Exercise prompt
Could you return the lines below exactly, from the first line up to and including the line that holds "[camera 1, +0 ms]"?

Recorded information

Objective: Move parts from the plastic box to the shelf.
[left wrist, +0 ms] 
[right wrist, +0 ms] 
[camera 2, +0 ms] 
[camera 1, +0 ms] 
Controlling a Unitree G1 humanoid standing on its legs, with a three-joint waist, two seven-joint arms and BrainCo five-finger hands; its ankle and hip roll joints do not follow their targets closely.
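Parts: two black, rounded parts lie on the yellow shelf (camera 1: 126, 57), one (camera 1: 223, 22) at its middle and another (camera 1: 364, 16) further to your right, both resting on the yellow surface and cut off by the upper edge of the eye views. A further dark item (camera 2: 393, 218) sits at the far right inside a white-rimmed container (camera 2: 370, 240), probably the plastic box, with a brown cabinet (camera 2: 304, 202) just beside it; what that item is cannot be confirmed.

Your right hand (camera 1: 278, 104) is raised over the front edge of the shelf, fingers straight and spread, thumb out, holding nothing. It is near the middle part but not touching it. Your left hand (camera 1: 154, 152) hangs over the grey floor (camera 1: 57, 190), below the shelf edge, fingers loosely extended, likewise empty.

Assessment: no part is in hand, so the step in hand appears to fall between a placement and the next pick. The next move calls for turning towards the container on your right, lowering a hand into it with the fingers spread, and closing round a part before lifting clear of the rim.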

Result
Objective: Move parts from the plastic box to the shelf.
[left wrist, +0 ms] 
[right wrist, +0 ms] 
[camera 2, +0 ms] 
[camera 1, +0 ms] 

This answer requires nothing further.